Christine S. Calvo is a Guamanian businesswoman and former First Lady of Guam from 2011 to 2019.

Early life 
Calvo was born in Guam. Calvo graduated from Notre Dame High School in Talofofo, Guam.

Career 
Calvo is the president and owner of Todu Marketing LLC, a graphic and printing business in Guam.

In sports, Calvo is the manager of the Guam Rugby Football Union and Women’s Team. Calvo is the head coach of the Academy of Our Lady of Guam and the St.

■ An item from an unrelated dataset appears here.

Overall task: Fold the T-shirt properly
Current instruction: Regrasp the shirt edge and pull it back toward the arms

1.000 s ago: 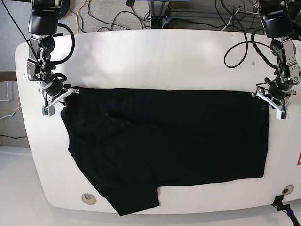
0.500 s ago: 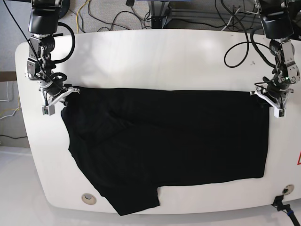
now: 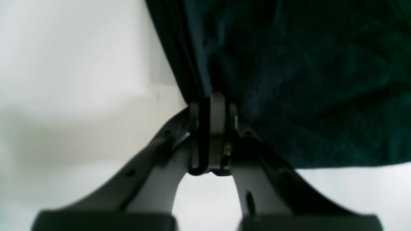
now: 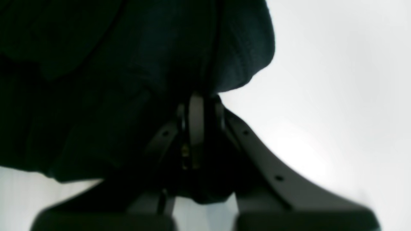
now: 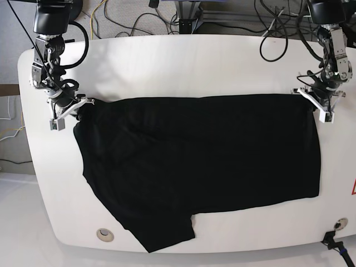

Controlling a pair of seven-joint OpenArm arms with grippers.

Francis Catholic School girls’ rugby teams.

On November 2, 2010, when Eddie Baza Calvo won the election as the Governor of Guam, Calvo became the First Lady of Guam. Calvo served as First Lady of Guam on January 3, 2011, until January 7, 2019.

On November 23, 2012, Calvo invited the women of Guam to wear red to the Random Women’s Rally at the Paseo de Susana Loop in Guam.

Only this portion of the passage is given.